Everything in the listing below except the pictures should be reproduced exactly.

====

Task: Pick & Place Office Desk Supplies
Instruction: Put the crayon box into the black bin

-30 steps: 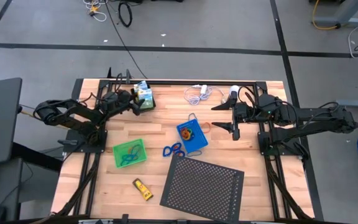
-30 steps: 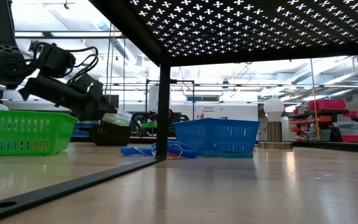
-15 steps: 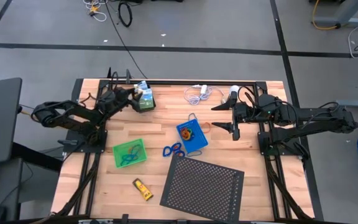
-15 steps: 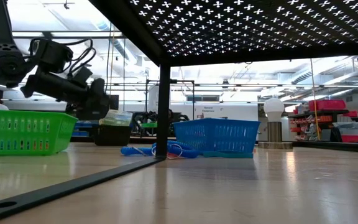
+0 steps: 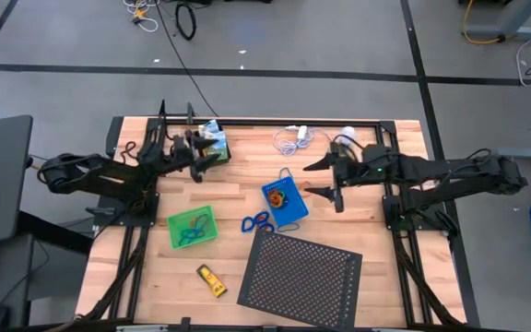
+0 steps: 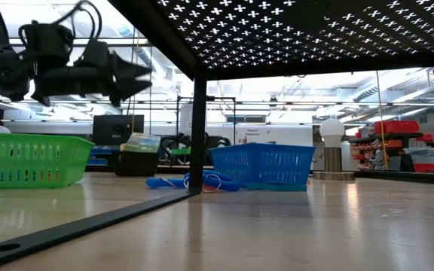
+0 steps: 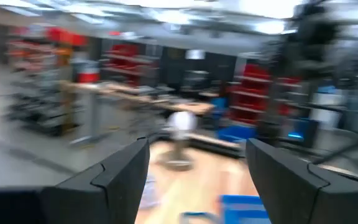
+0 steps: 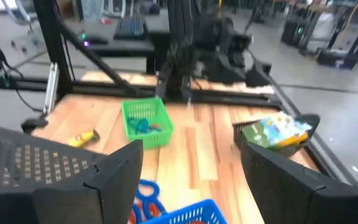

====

▶ **COMPLETED EXERCISE**:
Task: Pick & Place Office Desk Supplies
Instruction: Put the crayon box into the black bin

-30 steps: 
-30 steps: 
-15 steps: 
-15 steps: 
+0 steps: 
+0 steps: 
+0 steps: 
+0 steps: 

The full answer has now been given.